Eli Lilly and Company v. Canada (ICSID Case No. UNCT/14/2), Notice of Arbitration (September 1, 2013)
Claimant Eli Lilly and Company (“Lilly”), on its own behalf and on behalf of its enterprise Eli Lilly Canada Inc. (“Lilly Canada”), hereby demands that the following dispute against the Government of Canada be submitted to arbitration pursuant to Article 3 of the Arbitration Rules of the United Nations Commission on International Trade Law (“UNCITRAL”) and Articles 1116, 1117, and 1120 of the North American Free Trade Agreement (“NAFTA”).
I. OVERVIEW
1. The innovative pharmaceutical sector relies upon patent protection as the cornerstone of bringing innovative medicines to market. Patent protection and the accompanying guarantee of market exclusivity provide a critical economic incentive to invest in drug development. Bringing an innovative medicine to market today involves an average investment of $1 billion or more. Not every patented pharmaceutical invention results in a commercially and medically successful product. To the contrary, many inventions never make it past initial testing stages in the laboratory.

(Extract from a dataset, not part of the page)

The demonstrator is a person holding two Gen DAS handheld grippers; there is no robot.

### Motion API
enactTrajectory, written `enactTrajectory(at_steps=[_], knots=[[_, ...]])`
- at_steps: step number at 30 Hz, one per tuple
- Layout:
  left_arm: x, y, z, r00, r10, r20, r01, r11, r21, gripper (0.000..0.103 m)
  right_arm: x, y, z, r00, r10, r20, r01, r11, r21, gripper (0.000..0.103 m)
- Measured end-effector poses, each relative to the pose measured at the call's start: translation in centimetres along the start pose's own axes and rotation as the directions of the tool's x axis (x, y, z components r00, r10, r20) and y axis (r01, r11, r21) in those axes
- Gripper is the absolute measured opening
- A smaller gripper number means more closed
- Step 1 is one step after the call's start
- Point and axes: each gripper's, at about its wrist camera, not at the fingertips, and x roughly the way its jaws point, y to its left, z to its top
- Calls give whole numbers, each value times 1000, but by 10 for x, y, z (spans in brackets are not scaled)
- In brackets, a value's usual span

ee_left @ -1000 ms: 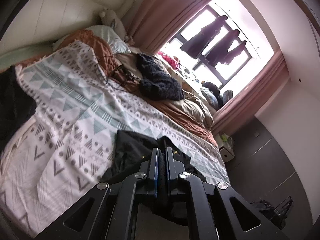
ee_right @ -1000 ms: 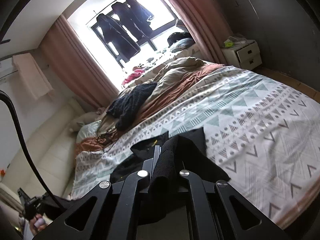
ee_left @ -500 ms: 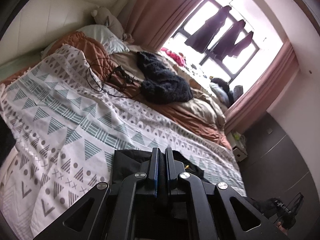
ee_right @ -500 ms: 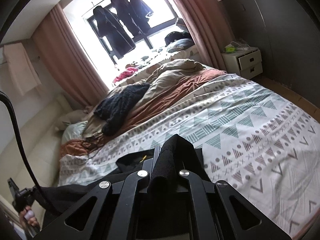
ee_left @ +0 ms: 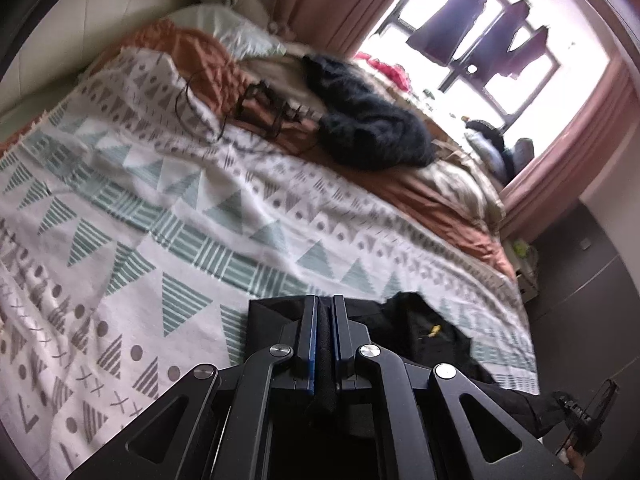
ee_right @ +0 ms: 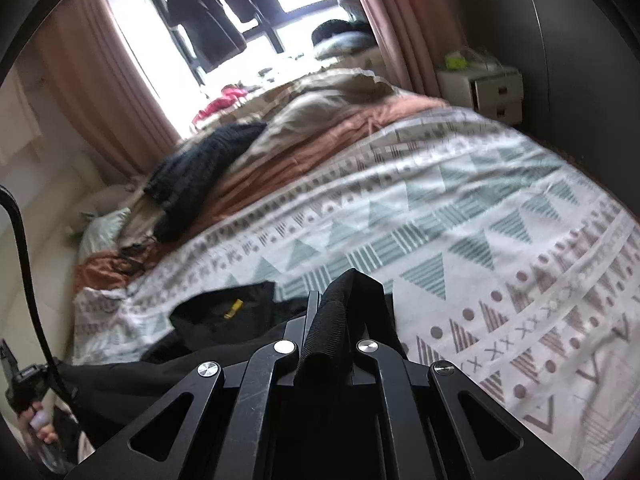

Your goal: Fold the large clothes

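A black garment [ee_left: 424, 332] with a small yellow tag lies at the near edge of the patterned bedspread [ee_left: 160, 216]. My left gripper [ee_left: 323, 308] is shut on one edge of it, black cloth pinched between the blue-lined fingers. In the right wrist view the same black garment [ee_right: 224, 312] spreads to the left, and my right gripper [ee_right: 348, 292] is shut on a ribbed black fold that bulges up between its fingers. The cloth stretches between both grippers, low over the bedspread [ee_right: 480, 240].
A dark knitted piece [ee_left: 372, 120] and tangled cables [ee_left: 260, 108] lie further up the bed on a rust-brown quilt [ee_right: 304, 152]. White nightstand [ee_right: 484, 88] stands by the dark wardrobe. Coats hang at the window [ee_left: 492, 36]. A person's hand [ee_right: 36, 424] holds the other gripper's handle at lower left.
Both grippers have travelled forward over the bed and sunk lower, carrying the black garment with them. More of it now rests on the bedspread; both grips stay closed.
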Motion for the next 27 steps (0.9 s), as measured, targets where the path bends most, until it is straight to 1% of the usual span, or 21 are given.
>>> enactTrajectory(at_steps=[4, 6, 9, 10, 11, 12, 13, 14, 15, 16, 17, 19, 20, 23, 27], knots=[[38, 10, -4, 998, 45, -48, -45, 999, 3, 6, 39, -9, -9, 998, -33, -56, 33, 999, 3, 3], [53, 16, -5, 997, 50, -57, -51, 999, -6, 6, 58, -13, -12, 996, -45, -75, 45, 999, 5, 3], [71, 19, -4, 997, 51, -56, -52, 998, -22, 7, 75, -14, -10, 996, -50, -78, 51, 999, 7, 3], [76, 18, -4, 997, 44, -56, -46, 999, -24, 9, 82, -14, -8, 995, -62, -79, 63, 998, 9, 3], [79, 17, -3, 997, 55, -60, -56, 998, -24, 15, 87, -14, -7, 993, -86, -83, 88, 996, 11, 4], [84, 16, -2, 994, 74, -79, -76, 997, -20, 19, 92, -14, -5, 990, -112, -89, 113, 993, 14, 8], [88, 15, -2, 992, 76, -103, -78, 997, -18, 32, 96, -15, -4, 988, -124, -93, 126, 992, 14, 13], [90, 15, -1, 990, 66, -123, -69, 998, -15, 49, 100, -15, -3, 985, -135, -105, 137, 991, 12, 36], [90, 15, 0, 990, 60, -127, -62, 998, -13, 56, 102, -15, -2, 982, -145, -120, 147, 989, 10, 65], [86, 14, 0, 993, 49, -111, -50, 999, -10, 63, 101, -15, -3, 983, -140, -121, 142, 990, 12, 74], [80, 13, 0, 996, 41, -84, -41, 999, -4, 67, 97, -16, -4, 987, -125, -105, 128, 992, 15, 77], [72, 14, -1, 997, 41, -58, -41, 999, 3, 73, 89, -16, -7, 990, -109, -88, 109, 994, -2, 77], [70, 15, -2, 998, 39, -54, -39, 999, 3, 74, 88, -16, -8, 989, -117, -95, 117, 993, -14, 77], [65, 21, -8, 996, 45, -80, -44, 999, 14, 74, 86, -22, -18, 982, -135, -130, 130, 991, -44, 77], [60, 29, -28, 987, 105, -126, -93, 991, 99, 74, 81, -28, -37, 970, -162, -182, 144, 984, -109, 77]])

As a result of this development lifecycle for the typical pharmaceutical, and the additional need for health regulatory approval before a medicine may be marketed to patients, an innovative pharmaceutical typically comes on the market many years after the initial patent application is filed.
2. Lilly is a global pharmaceutical company whose lifeblood is intellectual property protection for innovation. In the 1990s, Canada granted patents protecting Lilly’s pharmaceutical products, Strattera and Zyprexa. These medicines treat attention-deficit hyperactivity disorder (“ADHD”), and schizophrenia and related psychotic disorders, respectively. Both medicines have been approved by Health Canada as safe and effective. Strattera and Zyprexa are used by hundreds of thousands of patients in Canada and are commercially successful products.